“O Segredo de seus Olhos”
Comecei a ficar fã do ator argentino Ricardo Darín tardiamente. Talvez porque todo mundo o exaltava demais, e, por isso, me negava a conhecê-lo, a desbravar seus filmes, justamente por preguiça dessas modinhas. Mas ele está longe de ser apenas uma modinha. Agora, percebo que realmente tudo que ele se coloca a fazer é muito bom – pelo menos falo sobre tudo que já devorei com a participação dele até hoje. O último foi “O Segredo de seus Olhos”, do diretor Juan José Campanella – produção hermana que ganhou o Oscar de melhor filme estrangeiro em 2010, disponível na Netflix –, indicação da minha professora de espanhol, a atenciosa argentina Andrea Morini, que me reafirmou que o longa não seria apenas um filme romântico ou policial. E ele é muito mais do que isso… É algo que nenhum fã de cinema pode deixar de ver!
O roteiro conta a história de Benjamin Esposito (Darín), que se aposentou recentemente do cargo de oficial de Justiça, em 1999. Com bastante tempo livre, ele agora se dedica a escrever um livro. E, abusando de flashbacks (que eu amo!), o filme mostra que ele quer usar sua experiência para contar uma história trágica, da qual foi testemunha em 1974. Na época, ou seja, 25 anos antes, Esposito acompanhou a investigação sobre o estupro e a morte de uma bela jovem, o que o tocou bastante. É assim que ele conhece Ricardo Morales (Pablo Rago), marido da vítima, a quem promete ajudar a encontrar o culpado. Para tanto, ele conta com a ajuda de Pablo Sandoval (Guillermo Francella), seu grande amigo com problemas de alcoolismo, mas com enorme instinto apurativo, e de Irene Menéndez Hastings (Soledad Villamil), sua chefe imediata, por quem nutre uma paixão secreta. Paixão e investigação demonstradas em olhares. Às vezes, cegos, incisivos, avassaladores… de solidão, de compaixão… culpados, inocentes, mas sempre misteriosos, de indecisão. Olhos com sede de justiça, olhos com temor de amar, olhos carregados de emoção.

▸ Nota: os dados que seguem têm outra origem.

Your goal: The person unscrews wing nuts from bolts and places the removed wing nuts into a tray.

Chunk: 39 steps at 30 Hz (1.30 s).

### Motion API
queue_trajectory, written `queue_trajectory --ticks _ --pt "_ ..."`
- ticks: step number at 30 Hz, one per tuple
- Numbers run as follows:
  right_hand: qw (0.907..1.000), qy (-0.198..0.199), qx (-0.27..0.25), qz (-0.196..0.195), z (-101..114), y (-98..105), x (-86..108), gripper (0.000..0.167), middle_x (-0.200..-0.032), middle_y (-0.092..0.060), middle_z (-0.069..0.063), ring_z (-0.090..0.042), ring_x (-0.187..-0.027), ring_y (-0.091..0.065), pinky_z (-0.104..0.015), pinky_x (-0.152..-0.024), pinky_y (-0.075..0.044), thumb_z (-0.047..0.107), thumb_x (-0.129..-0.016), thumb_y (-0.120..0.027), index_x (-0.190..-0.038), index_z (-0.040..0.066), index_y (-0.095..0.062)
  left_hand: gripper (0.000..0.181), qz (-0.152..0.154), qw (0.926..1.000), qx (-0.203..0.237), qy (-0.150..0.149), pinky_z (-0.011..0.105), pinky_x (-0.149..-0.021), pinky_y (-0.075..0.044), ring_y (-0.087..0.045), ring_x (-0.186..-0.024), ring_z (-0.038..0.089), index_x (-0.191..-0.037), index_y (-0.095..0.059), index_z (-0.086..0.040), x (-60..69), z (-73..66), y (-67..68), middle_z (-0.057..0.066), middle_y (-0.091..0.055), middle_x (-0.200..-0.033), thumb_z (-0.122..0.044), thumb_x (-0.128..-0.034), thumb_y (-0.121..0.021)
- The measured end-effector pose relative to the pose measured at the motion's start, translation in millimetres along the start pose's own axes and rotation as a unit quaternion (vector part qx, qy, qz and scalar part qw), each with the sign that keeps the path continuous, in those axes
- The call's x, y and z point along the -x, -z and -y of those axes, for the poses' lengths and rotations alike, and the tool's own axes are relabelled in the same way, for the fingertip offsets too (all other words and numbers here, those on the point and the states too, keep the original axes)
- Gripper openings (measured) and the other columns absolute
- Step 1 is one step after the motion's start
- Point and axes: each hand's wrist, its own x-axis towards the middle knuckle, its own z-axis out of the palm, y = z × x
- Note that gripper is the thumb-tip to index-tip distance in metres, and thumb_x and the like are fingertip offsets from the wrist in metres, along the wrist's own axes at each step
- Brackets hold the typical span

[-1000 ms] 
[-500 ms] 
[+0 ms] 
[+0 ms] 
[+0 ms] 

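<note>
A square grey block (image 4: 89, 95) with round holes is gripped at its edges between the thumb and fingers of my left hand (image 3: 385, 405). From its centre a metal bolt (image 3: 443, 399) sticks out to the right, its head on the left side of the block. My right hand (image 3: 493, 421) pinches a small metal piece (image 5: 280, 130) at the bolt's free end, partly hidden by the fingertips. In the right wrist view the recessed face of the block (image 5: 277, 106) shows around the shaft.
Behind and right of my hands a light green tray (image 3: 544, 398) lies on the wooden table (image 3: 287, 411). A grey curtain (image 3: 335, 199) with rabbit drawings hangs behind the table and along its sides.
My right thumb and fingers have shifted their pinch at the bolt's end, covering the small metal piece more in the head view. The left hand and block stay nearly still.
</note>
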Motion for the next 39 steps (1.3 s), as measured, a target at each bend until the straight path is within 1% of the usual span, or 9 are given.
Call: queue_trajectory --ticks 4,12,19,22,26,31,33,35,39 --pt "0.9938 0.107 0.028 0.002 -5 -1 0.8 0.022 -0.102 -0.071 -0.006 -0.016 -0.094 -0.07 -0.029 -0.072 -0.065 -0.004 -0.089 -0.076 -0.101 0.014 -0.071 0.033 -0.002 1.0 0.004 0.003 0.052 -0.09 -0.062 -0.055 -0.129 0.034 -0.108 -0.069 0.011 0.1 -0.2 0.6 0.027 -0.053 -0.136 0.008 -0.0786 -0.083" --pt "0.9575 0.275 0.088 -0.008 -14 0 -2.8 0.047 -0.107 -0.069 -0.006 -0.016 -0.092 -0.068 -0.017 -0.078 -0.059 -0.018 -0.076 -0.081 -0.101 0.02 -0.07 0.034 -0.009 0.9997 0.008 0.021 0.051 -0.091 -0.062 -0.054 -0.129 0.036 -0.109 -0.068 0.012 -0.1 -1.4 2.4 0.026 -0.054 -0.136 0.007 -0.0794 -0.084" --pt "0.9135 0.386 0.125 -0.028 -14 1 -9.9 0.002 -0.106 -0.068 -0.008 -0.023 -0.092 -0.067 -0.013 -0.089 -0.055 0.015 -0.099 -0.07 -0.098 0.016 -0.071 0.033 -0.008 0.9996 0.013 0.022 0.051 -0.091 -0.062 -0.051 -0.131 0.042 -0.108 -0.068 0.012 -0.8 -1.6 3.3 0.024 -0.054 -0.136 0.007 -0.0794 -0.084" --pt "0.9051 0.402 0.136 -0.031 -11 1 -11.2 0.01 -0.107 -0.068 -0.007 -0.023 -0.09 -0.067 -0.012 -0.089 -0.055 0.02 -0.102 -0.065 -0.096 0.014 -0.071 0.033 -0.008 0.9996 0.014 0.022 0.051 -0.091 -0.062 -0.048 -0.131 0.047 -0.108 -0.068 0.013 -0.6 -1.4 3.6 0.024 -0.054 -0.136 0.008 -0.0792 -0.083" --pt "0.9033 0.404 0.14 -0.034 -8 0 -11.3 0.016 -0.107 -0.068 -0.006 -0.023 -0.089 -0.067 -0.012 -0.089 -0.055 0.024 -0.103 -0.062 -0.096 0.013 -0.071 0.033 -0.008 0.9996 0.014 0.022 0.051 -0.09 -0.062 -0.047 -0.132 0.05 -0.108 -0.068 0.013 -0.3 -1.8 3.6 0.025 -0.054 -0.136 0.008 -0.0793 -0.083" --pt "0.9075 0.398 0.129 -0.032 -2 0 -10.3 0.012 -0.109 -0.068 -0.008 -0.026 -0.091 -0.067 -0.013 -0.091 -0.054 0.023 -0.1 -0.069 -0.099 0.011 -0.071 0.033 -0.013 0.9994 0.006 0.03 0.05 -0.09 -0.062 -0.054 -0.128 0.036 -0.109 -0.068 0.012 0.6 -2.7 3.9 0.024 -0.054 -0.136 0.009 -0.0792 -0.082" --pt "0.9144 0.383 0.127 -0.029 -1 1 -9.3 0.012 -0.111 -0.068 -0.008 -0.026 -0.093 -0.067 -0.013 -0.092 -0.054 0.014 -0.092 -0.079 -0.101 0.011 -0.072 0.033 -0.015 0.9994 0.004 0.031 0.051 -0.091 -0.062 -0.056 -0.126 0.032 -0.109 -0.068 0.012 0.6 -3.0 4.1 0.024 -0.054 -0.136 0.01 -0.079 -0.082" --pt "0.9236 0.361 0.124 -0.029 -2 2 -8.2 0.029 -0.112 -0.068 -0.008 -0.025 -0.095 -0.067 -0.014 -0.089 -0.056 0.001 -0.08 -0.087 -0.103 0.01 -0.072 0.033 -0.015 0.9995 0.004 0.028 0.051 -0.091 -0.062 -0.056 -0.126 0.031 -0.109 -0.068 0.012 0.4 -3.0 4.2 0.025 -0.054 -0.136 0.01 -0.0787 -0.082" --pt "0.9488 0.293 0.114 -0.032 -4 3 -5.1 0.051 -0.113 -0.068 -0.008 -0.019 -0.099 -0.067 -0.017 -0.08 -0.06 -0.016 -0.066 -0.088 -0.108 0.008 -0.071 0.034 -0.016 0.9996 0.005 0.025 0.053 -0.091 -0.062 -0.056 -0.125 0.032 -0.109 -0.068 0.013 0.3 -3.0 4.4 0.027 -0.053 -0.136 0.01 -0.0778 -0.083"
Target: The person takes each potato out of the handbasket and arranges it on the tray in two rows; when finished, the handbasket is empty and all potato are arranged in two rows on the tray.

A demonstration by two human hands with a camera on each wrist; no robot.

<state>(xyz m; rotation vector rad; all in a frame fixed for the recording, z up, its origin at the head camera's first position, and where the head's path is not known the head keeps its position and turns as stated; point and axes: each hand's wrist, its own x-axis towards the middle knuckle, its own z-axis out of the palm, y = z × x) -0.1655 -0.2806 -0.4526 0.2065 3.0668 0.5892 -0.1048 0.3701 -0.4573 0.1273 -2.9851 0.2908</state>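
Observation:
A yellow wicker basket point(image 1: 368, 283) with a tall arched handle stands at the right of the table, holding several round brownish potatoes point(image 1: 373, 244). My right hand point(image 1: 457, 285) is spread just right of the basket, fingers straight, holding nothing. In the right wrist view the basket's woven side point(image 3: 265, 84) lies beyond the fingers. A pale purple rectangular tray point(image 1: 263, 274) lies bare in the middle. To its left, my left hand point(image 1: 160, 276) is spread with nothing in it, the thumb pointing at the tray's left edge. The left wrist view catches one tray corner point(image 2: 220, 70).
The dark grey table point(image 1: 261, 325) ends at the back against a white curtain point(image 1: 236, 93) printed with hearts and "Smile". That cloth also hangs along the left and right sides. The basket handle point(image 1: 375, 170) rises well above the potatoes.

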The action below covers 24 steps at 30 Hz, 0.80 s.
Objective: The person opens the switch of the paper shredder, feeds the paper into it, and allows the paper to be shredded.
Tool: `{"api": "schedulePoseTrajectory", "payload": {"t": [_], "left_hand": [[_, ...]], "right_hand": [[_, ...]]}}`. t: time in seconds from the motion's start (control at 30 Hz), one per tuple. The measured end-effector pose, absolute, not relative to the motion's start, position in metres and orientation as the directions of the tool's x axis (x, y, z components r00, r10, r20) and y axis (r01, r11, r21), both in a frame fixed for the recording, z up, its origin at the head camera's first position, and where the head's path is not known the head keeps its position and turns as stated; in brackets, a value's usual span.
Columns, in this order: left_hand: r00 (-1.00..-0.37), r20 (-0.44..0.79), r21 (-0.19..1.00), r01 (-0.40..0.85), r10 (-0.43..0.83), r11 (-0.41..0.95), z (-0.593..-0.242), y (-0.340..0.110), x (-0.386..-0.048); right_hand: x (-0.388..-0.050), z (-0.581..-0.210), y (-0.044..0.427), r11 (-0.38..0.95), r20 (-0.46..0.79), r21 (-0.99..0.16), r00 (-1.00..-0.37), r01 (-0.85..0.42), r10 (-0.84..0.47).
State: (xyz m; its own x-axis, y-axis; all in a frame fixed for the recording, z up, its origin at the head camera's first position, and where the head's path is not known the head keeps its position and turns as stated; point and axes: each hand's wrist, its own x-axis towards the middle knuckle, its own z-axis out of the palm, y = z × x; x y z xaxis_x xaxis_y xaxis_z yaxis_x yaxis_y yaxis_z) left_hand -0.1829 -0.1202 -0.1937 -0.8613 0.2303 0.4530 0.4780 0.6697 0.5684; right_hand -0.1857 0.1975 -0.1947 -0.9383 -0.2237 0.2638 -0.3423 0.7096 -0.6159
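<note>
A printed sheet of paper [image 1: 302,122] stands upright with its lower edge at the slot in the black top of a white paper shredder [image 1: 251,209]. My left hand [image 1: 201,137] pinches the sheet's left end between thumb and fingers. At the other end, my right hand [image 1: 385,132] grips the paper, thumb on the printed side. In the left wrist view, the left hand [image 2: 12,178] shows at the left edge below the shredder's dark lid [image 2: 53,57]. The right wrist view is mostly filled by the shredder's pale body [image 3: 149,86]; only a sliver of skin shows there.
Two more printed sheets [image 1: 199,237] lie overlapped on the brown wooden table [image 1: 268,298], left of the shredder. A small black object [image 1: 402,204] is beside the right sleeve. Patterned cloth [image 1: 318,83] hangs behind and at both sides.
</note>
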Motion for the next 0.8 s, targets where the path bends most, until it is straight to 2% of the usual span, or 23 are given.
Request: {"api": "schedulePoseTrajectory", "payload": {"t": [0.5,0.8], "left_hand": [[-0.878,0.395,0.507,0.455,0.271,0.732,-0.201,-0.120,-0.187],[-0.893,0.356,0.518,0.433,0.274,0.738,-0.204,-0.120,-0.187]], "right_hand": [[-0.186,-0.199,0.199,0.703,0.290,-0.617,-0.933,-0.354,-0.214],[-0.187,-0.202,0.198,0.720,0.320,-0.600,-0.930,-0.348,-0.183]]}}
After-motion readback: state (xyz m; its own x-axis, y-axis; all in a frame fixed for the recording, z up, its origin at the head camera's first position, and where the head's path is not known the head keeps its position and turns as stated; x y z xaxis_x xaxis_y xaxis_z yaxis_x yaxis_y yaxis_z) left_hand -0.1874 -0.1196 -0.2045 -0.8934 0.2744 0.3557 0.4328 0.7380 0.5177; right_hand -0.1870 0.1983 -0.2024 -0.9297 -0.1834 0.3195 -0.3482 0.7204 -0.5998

O que tinha tudo para ser um filme policial chato se transforma numa produção exemplar com roteiro complexo, com digressões constantes entre passado e presente; excelentes atuações dos atores, daquelas de deixar o frio na barriga ou os olhos marejados; uma fotografia belíssima, acompanhada da intensa trilha dos compositores Federico Jusid e Emilio Kauderer; e, especificamente, um plano-sequência de uma fuga de tirar o fôlego no estádio do Racing, bem no meio do filme, que, só de existir, já valeu o Oscar. Estou sendo exagerado, talvez, mas é só pra comprovar o alto nível de perfeição e adrenalina em forma de cena (há também uma tomada aérea nesse estádio que, oh… estão de parabéns!).
São esses olhares que me encantam. O diretor de fotografia, Félix Monti, e o de arte, Marcelo Pont Vergés, juntos com Campanella, fazem um trabalho tão bem-feito que exibem cenas lapidadas, primorosas de se ver. Com os olhares dos telespectadores aguçados pela maestria do trio, a atuação de todo o elenco, que usa e abusa das “miradas” para poder se expressar, é o exímio retrato daquele ditado que diz que alguns olhares falam mais do que mil palavras. “Você deveria ver os olhos dele. Estão em estado de ‘amor puro’”, diz Esposito. Ele indica apenas um personagem, mas o filme todo é rodeado desse amor em forma de visual.
Em um dos diálogos de Esposito com Irene, ele indaga: “Ontem pensei em algo que não me deixou dormir. Sabe quando alguém vê as coisas de um ângulo diferente, quando vê a outra pessoa, e isso faz você olhar a própria vida?”. Por mais que a gente torça para ele se abrir com ela, ele não faz isso. Ele prefere seguir com seu amor enclausurado, falando pelo olhar, o que o faz questionar: “Como se faz para viver uma vida vazia? Como se faz para viver uma vida cheia de nada?”. É assim a vida dele, às vezes a nossa também. Com olhares desocupados, desordenados, que faltam certo preenchimento.
Assim como a máquina de escrever de Esposito, que falta a letra “A”, nossos olhares costumam falhar. A tecla deve ser rebatida várias vezes para fixar a escrita em forma de imagem. E, para fugir daquela assustadora vida vazia, por vezes o olhar deve se ocultar e abrir lugar para o agir, para o falar, para que tudo faça valer e funcionar. Não deixar que os olhos te calem é a primeira lição do recomeçar. Eles têm que estar bem abertos, mas o segredo mesmo é se entregar e amar.